Problem details → Produce an exact copy of the first line of the data below and each line after it, please, up to and including the one with "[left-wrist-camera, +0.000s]".

--- Information shown Enclosed Below ---

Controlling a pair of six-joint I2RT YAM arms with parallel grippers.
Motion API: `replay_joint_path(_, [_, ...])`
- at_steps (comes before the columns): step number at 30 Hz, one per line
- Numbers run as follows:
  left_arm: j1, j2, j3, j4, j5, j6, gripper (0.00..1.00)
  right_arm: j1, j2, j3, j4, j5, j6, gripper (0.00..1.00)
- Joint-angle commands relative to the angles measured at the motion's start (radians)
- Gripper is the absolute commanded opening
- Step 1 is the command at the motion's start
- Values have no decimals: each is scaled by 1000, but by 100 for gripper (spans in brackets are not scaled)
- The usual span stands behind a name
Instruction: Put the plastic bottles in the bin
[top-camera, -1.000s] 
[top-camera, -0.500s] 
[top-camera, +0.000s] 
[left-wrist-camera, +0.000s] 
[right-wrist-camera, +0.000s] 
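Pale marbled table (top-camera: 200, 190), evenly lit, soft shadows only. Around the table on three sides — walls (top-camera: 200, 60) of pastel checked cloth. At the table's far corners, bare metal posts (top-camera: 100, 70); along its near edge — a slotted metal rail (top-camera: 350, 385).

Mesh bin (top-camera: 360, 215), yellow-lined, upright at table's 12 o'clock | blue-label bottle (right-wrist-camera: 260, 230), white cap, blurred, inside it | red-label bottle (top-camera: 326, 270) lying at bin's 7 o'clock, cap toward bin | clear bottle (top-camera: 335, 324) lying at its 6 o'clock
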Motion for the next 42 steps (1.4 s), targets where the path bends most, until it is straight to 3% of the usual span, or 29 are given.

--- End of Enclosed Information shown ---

Output below →
Controlling a pair of six-joint I2RT YAM arms with parallel grippers.
Motion API: `replay_joint_path(_, [_, ...])`
- at_steps (comes before the columns): step number at 30 Hz, one per line
- Numbers run as follows:
  left_arm: j1, j2, j3, j4, j5, j6, gripper (0.00..1.00)
  right_arm: j1, j2, j3, j4, j5, j6, gripper (0.00..1.00)
- Joint-angle commands relative to the angles measured at the motion's start (radians)
- Gripper is the absolute commanded opening
- Step 1 is the command at the motion's start
- Values have no decimals: each is scaled by 1000, but by 100 for gripper (spans in brackets are not scaled)
- The usual span stands behind a name
Instruction: Put the plastic bottles in the bin
[top-camera, -1.000s] 
[top-camera, -0.500s] 
[top-camera, +0.000s] 
[left-wrist-camera, +0.000s] 

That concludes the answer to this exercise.